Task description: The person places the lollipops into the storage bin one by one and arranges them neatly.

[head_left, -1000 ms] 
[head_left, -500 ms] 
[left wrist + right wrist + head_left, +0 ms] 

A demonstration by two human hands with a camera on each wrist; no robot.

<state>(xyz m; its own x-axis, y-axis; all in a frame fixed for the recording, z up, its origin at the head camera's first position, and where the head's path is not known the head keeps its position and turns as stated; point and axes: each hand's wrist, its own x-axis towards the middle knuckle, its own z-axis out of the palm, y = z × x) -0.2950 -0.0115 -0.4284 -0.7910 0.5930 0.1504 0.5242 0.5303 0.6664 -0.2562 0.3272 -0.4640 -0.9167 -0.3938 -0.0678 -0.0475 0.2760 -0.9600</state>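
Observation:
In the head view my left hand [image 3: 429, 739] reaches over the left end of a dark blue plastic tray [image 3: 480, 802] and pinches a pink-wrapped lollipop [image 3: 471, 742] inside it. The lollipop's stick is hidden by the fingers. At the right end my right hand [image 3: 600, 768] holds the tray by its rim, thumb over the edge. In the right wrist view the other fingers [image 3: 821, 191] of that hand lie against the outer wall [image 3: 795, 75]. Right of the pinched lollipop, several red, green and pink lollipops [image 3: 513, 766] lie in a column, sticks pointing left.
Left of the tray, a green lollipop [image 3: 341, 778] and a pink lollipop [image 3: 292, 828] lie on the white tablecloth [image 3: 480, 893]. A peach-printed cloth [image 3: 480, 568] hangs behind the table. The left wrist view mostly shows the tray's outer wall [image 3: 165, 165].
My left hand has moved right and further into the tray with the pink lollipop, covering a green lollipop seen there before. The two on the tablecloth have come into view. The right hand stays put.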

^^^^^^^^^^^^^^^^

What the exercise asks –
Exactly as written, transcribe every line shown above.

Result –
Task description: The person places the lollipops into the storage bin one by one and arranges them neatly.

[head_left, -1000 ms] 
[head_left, -500 ms] 
[left wrist + right wrist + head_left, +0 ms] 

A demonstration by two human hands with a camera on each wrist; no robot.

<state>(xyz m; its own x-axis, y-axis; all in a frame fixed for the recording, z up, its origin at the head camera's first position, and where the head's path is not known the head keeps its position and turns as stated; point and axes: each hand's wrist, its own x-axis towards the middle knuckle, its own z-axis out of the palm, y = z × x) -0.2950 -0.0115 -0.4284 -0.7910 0.5930 0.1504 0.5242 0.5303 0.6664 -0.2562 0.3272 -0.4640 -0.9167 -0.3938 -0.0678 -0.0475 0.2760 -0.9600</state>
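Observation:
In the head view my left hand [image 3: 429, 739] reaches over the left end of a dark blue plastic tray [image 3: 480, 802] and pinches a pink-wrapped lollipop [image 3: 471, 742] inside it. The lollipop's stick is hidden by the fingers. At the right end my right hand [image 3: 600, 768] holds the tray by its rim, thumb over the edge. In the right wrist view the other fingers [image 3: 821, 191] of that hand lie against the outer wall [image 3: 795, 75]. Right of the pinched lollipop, several red, green and pink lollipops [image 3: 513, 766] lie in a column, sticks pointing left.
Left of the tray, a green lollipop [image 3: 341, 778] and a pink lollipop [image 3: 292, 828] lie on the white tablecloth [image 3: 480, 893]. A peach-printed cloth [image 3: 480, 568] hangs behind the table. The left wrist view mostly shows the tray's outer wall [image 3: 165, 165].
My left hand has moved right and further into the tray with the pink lollipop, covering a green lollipop seen there before. The two on the tablecloth have come into view. The right hand stays put.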

Nothing remains to be added to the response.